- How to complete this task
Sift the listing for lines that hold the string "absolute" and pull them out.

Supplied information below:

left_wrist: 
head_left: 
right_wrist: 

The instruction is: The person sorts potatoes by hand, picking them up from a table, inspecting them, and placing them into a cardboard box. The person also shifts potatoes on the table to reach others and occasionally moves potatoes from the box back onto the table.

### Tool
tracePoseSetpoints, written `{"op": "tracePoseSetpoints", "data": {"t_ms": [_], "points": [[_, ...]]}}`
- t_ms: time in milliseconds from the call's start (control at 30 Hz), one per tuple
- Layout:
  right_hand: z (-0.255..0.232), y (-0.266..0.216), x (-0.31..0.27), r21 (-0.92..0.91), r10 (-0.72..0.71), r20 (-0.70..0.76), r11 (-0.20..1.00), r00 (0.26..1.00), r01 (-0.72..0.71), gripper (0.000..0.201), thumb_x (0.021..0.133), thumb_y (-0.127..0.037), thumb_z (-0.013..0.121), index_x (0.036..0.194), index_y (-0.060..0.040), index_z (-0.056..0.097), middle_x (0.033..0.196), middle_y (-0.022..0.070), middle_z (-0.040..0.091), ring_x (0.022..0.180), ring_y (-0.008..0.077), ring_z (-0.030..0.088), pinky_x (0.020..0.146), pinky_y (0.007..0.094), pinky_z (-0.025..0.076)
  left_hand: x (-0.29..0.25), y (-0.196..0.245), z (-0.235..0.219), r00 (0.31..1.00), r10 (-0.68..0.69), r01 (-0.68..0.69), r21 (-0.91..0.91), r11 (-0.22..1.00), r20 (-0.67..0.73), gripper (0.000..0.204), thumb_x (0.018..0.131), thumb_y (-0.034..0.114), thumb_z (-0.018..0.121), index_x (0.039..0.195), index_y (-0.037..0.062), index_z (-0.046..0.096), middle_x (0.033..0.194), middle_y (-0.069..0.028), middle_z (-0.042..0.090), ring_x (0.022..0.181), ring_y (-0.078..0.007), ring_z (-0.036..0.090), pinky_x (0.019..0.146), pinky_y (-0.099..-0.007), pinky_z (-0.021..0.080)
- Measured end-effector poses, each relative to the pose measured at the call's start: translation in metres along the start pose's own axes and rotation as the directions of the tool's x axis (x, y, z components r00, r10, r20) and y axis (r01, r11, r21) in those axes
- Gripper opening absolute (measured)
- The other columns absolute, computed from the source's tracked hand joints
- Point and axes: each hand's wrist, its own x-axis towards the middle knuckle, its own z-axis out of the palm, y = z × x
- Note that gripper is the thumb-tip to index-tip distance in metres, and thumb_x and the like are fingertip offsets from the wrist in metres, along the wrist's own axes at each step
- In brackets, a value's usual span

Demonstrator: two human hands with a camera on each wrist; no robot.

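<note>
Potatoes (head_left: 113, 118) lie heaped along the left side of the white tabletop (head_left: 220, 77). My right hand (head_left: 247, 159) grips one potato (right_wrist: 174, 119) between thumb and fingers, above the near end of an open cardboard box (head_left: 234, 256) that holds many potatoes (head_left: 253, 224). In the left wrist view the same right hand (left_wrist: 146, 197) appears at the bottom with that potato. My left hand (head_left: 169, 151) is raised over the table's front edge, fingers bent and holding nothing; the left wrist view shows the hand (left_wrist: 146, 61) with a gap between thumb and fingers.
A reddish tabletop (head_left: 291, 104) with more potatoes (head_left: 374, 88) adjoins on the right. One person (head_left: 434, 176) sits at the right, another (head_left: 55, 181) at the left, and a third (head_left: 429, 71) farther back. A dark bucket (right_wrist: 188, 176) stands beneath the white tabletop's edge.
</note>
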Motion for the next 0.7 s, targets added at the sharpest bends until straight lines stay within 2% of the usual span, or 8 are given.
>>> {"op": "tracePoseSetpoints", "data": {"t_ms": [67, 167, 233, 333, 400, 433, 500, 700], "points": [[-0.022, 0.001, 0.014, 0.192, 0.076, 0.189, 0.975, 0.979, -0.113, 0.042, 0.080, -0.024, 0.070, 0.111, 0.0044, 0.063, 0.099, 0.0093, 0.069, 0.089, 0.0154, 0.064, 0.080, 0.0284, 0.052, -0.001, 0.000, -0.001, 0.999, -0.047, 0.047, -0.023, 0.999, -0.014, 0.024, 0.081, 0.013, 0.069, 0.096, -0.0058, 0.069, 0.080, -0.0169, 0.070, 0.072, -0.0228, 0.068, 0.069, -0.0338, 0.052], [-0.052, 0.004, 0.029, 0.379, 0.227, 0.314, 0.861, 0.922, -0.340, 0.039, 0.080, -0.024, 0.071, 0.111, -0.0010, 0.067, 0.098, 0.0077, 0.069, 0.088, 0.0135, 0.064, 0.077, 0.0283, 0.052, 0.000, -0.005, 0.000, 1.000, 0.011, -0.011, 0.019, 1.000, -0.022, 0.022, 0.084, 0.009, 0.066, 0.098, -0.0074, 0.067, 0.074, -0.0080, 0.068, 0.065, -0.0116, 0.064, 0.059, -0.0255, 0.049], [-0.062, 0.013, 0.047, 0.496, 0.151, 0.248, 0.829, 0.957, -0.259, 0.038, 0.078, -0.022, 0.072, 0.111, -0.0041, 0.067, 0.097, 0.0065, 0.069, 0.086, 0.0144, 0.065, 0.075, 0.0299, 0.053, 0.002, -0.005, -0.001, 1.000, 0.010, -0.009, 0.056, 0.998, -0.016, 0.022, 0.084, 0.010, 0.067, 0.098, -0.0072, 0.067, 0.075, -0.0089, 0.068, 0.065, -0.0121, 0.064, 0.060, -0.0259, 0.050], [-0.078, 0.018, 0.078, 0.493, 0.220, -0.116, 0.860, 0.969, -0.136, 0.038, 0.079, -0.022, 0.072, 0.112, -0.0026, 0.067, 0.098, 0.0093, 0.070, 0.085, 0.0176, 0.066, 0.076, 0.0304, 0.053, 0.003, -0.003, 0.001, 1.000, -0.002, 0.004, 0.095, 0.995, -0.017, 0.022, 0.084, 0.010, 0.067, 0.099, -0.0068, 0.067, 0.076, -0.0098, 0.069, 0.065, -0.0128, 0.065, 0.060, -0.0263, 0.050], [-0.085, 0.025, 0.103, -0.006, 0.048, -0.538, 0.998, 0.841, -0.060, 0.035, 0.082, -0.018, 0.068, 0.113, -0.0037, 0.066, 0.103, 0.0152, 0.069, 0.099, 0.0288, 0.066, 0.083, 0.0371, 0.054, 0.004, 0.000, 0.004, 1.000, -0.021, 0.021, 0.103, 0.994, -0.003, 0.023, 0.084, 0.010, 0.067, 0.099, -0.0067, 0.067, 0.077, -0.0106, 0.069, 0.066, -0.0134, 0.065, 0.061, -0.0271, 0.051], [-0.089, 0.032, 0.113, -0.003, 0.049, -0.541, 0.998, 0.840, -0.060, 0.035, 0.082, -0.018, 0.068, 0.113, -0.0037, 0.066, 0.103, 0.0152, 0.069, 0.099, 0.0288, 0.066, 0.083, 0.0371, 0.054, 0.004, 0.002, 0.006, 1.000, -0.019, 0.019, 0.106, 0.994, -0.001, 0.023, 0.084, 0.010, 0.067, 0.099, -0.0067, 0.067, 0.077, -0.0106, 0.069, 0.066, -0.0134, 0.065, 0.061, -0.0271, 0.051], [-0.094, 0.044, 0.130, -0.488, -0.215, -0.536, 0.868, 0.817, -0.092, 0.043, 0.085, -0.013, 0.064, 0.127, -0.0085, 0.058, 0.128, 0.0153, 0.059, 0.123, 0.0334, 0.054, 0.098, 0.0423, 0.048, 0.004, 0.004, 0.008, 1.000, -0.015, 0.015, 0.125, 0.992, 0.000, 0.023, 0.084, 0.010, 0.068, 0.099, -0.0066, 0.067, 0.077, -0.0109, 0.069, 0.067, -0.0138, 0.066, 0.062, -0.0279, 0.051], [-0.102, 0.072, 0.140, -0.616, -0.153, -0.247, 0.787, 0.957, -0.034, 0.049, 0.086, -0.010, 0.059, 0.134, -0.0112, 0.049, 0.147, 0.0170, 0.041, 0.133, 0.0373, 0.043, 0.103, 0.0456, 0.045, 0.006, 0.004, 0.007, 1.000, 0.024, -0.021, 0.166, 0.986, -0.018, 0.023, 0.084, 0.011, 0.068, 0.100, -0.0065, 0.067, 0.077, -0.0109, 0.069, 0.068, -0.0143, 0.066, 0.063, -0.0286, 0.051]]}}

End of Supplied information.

- Result of this exercise
- Gripper opening absolute (measured)
- The other columns absolute, computed from the source's tracked hand joints

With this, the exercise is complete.